Un segundo punto importante a plantear a partir del cierre de la jornada es que si bien aún hay muchas tareas pendientes respecto de las relaciones entre psicoanálisis y políticas públicas -en eso no podríamos sino estar de acuerdo con las palabras de cierre- no podemos omitir el trabajo de un número nada desdeñable de grupos y organizaciones psicoanalíticas que durante décadas han sostenido un trabajo territorial en diálogo permanente con la política pública. El hecho de que por diversos motivos, personales o institucionales, para muchos analistas el trabajo clínico se circunscribe al diván de la consulta particular, no significa que no haya psicoanalistas en los llamados “territorios”.
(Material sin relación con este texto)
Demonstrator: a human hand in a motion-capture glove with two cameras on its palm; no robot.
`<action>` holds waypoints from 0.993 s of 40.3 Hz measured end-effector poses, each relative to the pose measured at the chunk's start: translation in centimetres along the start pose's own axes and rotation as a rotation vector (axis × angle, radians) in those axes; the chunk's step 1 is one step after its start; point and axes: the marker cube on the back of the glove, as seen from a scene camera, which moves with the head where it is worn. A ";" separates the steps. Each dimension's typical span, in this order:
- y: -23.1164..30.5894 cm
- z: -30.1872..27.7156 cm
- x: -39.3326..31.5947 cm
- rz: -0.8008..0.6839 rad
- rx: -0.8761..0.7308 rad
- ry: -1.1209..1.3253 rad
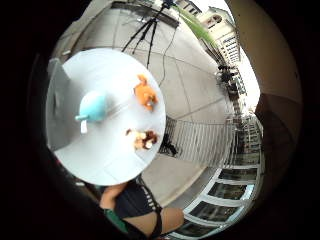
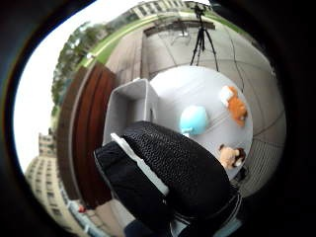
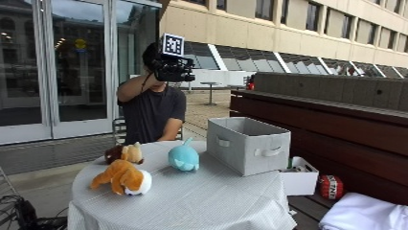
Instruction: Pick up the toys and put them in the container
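Note:
Three plush toys lie on the round white-clothed table (image 3: 210, 201): an orange and white fox (image 3: 124, 178) at the front left, a light blue one (image 3: 184, 158) in the middle, and a small brown one (image 3: 125, 153) behind the fox. The grey fabric container (image 3: 248, 143) stands open-topped at the table's right side. My gloved right hand (image 3: 171, 68) is raised to face height, far above the table, holding nothing. From the palm I look down on the blue toy (image 1: 94, 106), fox (image 1: 146, 95), brown toy (image 1: 142, 139) and container (image 2: 129, 106). Part of the glove (image 2: 173, 173) covers that view.
A wooden bench (image 3: 319, 120) runs along the right, close behind the container. On it sit a small white box (image 3: 300, 177), a red object (image 3: 330, 186) and white cloth (image 3: 363, 215). A tripod (image 1: 147, 30) stands beyond the table. Cables (image 3: 19, 213) lie on the floor at the left.

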 end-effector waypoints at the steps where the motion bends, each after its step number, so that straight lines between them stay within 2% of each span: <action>1: -0.1 0.1 0.1 0.000 -0.001 0.000; 6: -0.5 0.8 0.8 -0.008 -0.024 -0.003; 10: 0.5 0.3 0.6 0.087 -0.127 -0.002; 15: 0.2 1.0 1.7 -0.003 -0.033 -0.008; 27: 0.9 2.0 4.9 -0.013 0.024 0.051; 40: 4.7 6.4 11.1 0.040 -0.073 0.089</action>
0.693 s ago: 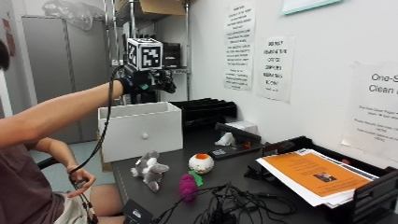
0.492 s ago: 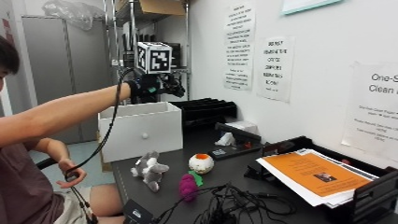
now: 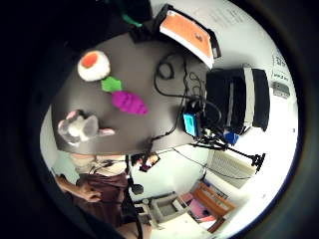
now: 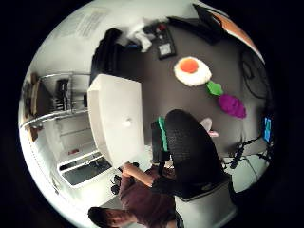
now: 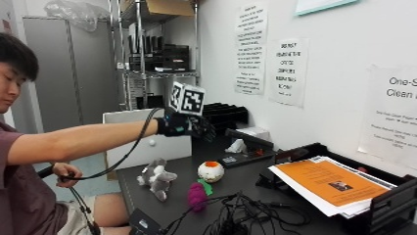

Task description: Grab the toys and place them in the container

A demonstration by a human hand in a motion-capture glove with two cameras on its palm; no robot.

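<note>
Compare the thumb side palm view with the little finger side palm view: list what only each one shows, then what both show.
Only the thumb side palm view shows the white container and a gloved finger of the right hand, which hides most of the grey plush toy.

Only the little finger side palm view shows that grey plush toy whole, plus the black cables lying on the table.

Both show the white and orange toy, the purple toy with its green leaf, and the orange paper.

A wall sheet (image 5: 395,115) reads "One-S… Clean"; the other wall notices are illegible.
</note>
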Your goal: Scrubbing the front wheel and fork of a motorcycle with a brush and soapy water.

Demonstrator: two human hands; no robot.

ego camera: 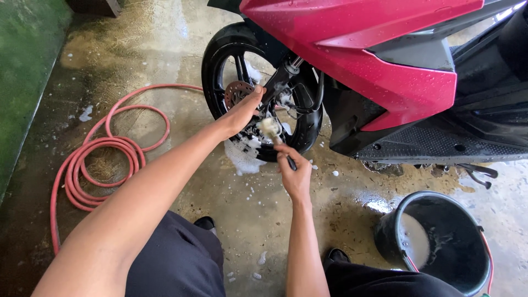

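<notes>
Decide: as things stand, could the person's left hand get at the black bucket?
Probably not easily. The left hand rests on the front wheel, while the black bucket sits past the right hand, which holds a soapy brush.

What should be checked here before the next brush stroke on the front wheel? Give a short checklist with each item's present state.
1. Brush gripped in right hand: ok.
2. Soapy brush head touching the front wheel: ok.
3. Left hand steadying the wheel near the brake disc: ok.
4. Suds on the lower wheel: ok.
5. Black bucket beside the right knee, soapy water inside: ok.
6. Red hose coiled on the wet floor, apart from both hands; water running: cannot tell.
</notes>
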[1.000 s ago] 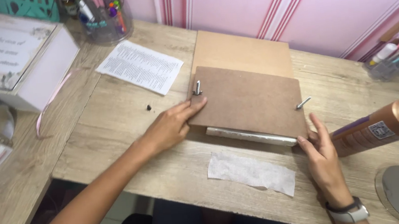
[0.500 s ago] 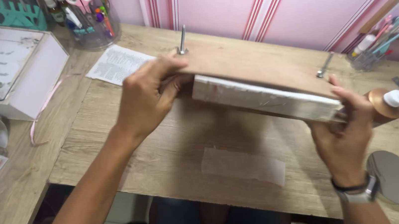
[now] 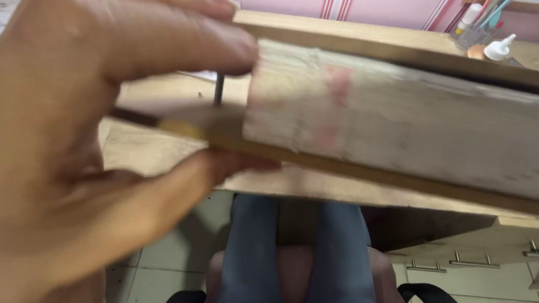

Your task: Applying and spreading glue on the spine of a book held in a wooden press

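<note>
The left hand fills the left half of the head view, far closer to the camera than half a second ago, when it held the near-left corner of the book block low over the worktop. Its fingers are closed over the top of that end and the thumb presses up from beneath, so the block is pinched firmly between them.

The book block, a thick stack of pages between two brown boards, now runs from the hand across to the right edge of the frame, lifted clear of the worktop and tipped so its pale, glue-streaked spine faces the camera. A second ago it lay flat with both hands resting on it. The lift brings the spine up to eye level, which suggests the glued surface is being looked over rather than worked on. A thin metal clip handle shows just behind the fingers.

Farther right, a white-capped glue bottle and a holder of pens stand at the back. The right hand is out of view, so its grip cannot be told.
</note>
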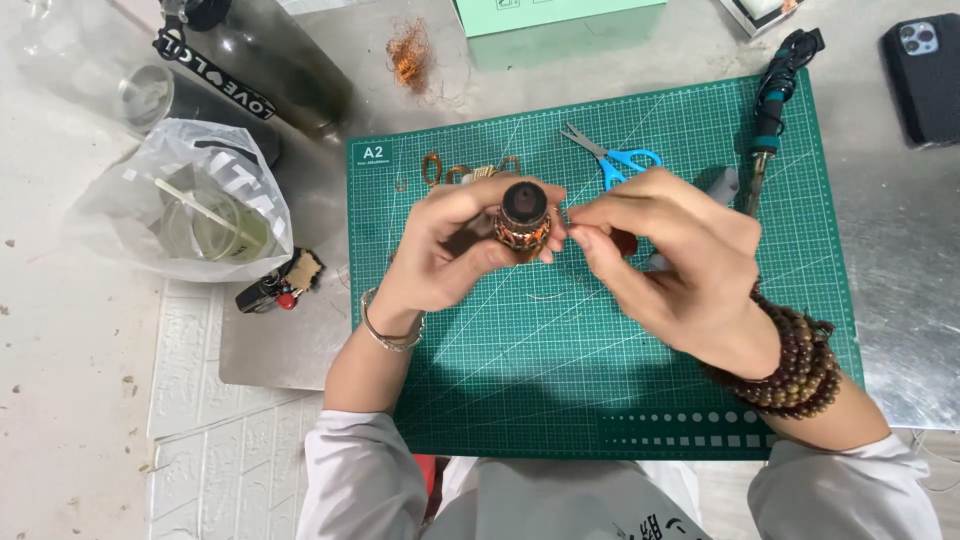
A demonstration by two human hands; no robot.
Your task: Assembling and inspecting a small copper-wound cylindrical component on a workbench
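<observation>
Overhead view of a workbench. The left hand [440, 250] was clamped around a small motor rotor [523, 222], a dark cap on top and copper windings below, holding it upright above the upper middle of a green cutting mat [560, 380]. The right hand [670, 255] met it from the side, thumb and forefinger pinched together at the rotor's edge; whether a strand of wire lay between those fingertips was too fine to tell. The windings appeared still wrapped on the core, while loose copper coils [460, 172] lay on the mat just behind the hands and a tangle of copper wire [408, 58] sat further back on the metal tabletop [900, 260], so some wire seemed already off and a good part remained on the rotor. Blue-handled scissors [615, 160] rested on the mat near the right hand, and a soldering iron [772, 110] lay along the mat's right edge. To the left stood a clear plastic bag [130, 200] over a cup, a dark bottle [270, 60], and a small lighter [262, 293]. A dark phone [925, 75] lay at the far right corner, well apart. A beaded bracelet [795, 370] circled the right wrist.
</observation>
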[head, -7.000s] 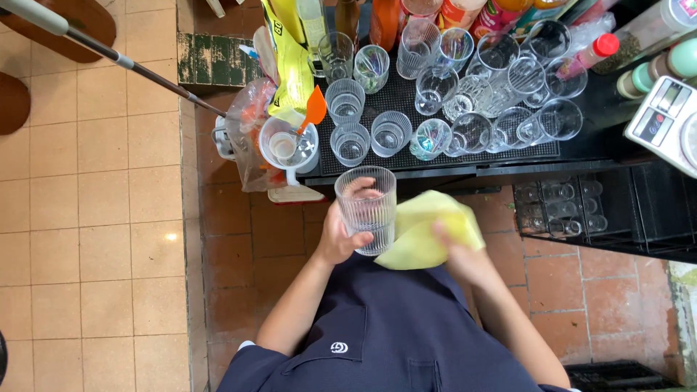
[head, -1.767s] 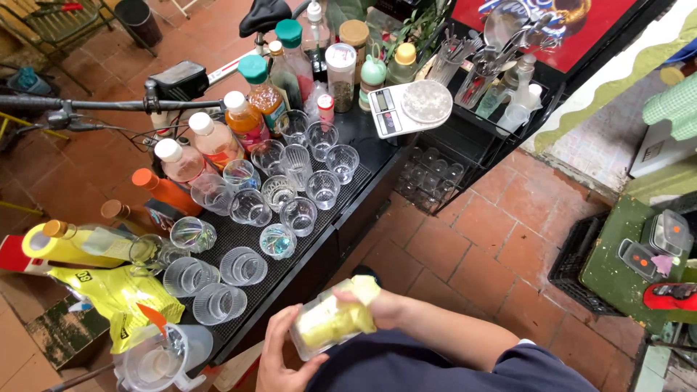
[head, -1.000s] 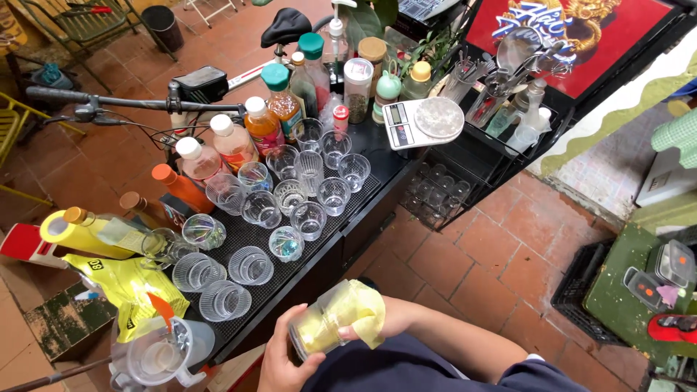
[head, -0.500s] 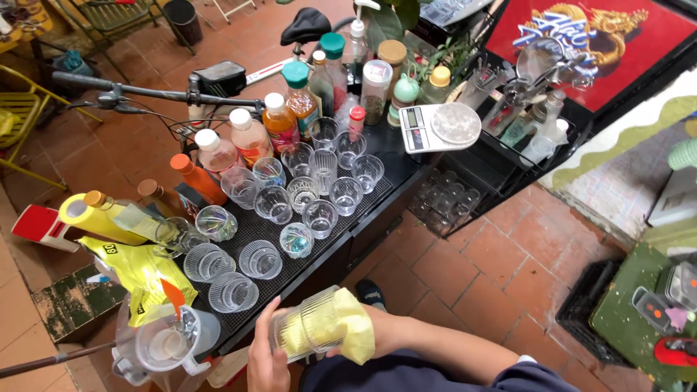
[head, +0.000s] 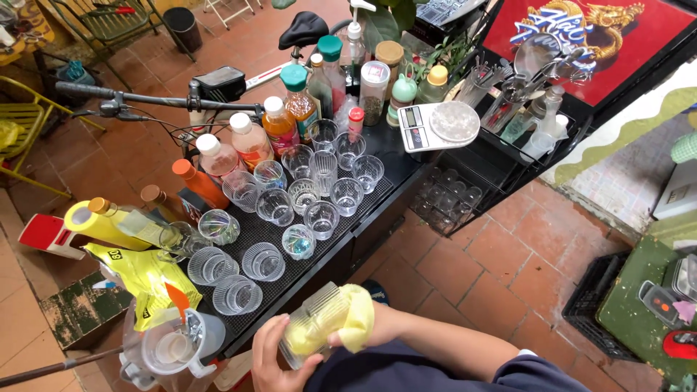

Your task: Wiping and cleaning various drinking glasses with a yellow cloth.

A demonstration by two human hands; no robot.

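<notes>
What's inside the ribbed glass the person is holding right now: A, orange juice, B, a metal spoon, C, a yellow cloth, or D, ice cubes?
C: the right hand pushes a yellow cloth into the mouth of the ribbed glass, which the left hand supports from below; yellow shows through the glass wall.

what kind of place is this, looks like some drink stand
Probably a small street drink stall: a black counter crowded with upturned clear glasses, capped syrup bottles and a kitchen scale, set on brick paving beside a bicycle.
</notes>
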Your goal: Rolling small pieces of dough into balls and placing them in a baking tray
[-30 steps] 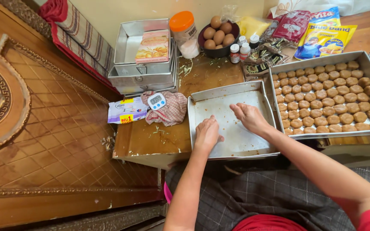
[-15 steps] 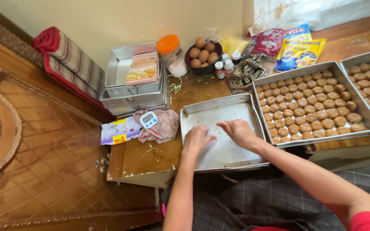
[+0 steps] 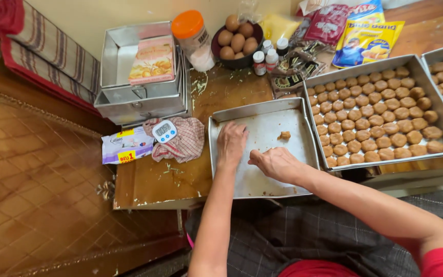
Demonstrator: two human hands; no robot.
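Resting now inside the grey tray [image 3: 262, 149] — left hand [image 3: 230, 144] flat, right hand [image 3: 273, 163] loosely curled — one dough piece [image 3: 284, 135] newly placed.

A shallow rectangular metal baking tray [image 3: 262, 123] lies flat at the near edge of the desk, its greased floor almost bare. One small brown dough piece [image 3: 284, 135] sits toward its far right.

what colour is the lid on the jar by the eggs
Orange. The jar's lid shows best in the head view, left of the bowl of eggs.
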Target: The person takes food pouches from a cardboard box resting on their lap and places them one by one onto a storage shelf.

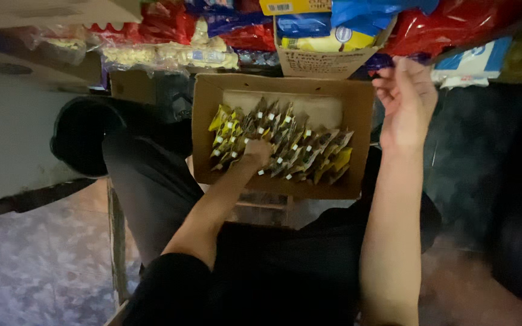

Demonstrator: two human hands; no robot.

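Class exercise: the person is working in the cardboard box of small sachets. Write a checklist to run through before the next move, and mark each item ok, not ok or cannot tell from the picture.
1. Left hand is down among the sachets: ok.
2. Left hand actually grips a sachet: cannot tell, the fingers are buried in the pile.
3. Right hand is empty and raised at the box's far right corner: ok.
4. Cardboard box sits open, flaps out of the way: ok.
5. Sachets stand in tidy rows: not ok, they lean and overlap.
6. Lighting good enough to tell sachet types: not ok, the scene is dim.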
El trabajo que por años lleva adelante La Morada, Fundación Templanza, los grupos operativos de mujeres que por tanto tiempo se hicieron en comunas de Santiago arrasadas por las políticas urbanas que implementó la dictadura, todo esto en el marco del trabajo de la Fundación Santa Ana, son sólo algunos ejemplos. Hay más: Casa del Cerro y Casa del Encuentro, ambas iniciativas que, en diálogo permanente con municipios, escuelas y centros de salud mental, contaron con el apoyo y el compromiso de la psicoanalista Pilar Soza hasta sus últimos días, y cuya impronta para pensar los intersticios institucionales desde los cuales la escucha psicoanalítica ofrece posibilidades de resistencia, se mantienen hasta hoy en el equipo. Cuántas psicoanalistas formadas por Franchesca Lombardo trabajando silenciosamente en los equipos de maternidad de diversos hospitales; cuántos psicoanalistas formados por Pilar Errázuriz trabajando desde el psicoanálisis en territorio con las subjetividades trans. El trabajo incansable de investigación y de memoria en el campo de las infancias de Patricia Castillo es otro ejemplo de los modos en que el psicoanálisis se estira, estalla y se inmiscuye - casi al modo de una peste, la misma que Freud decía llevarle a los norteamericanos en su camino a la conferencia de la Clark University- cuando de lo que se trata es de responder preguntas de gran relevancia social. Y cuántos ejemplos más habrá.


Durante la jornada, una de mis compañeras tomó la palabra y con un tono suave pero decidido dijo querer meterle “un pelito más a la sopa”. Me sumo a su intención, y aquí vamos metiéndole pelitos e ingredientes a esta sopa, disputando respetuosamente modos de hacer memoria, con la apuesta de poder encontrarnos para pensar no a pesar sino desde nuestras diferencias. Y es que como planteó el psicoanalista Juan Francisco Jordán, haciendo referencia al poema de Primo Levi “Unfinished business”, para que podamos mantenernos fuera del campo de la melancolía, la tarea del duelo y así también la de la memoria tiene que ser necesariamente una tarea que no concluya.


Manuela Agüero es psicóloga clínica de la UDP con formación en psicoanálisis y estudios de género y miembro fundadora del Colectivo Trenza.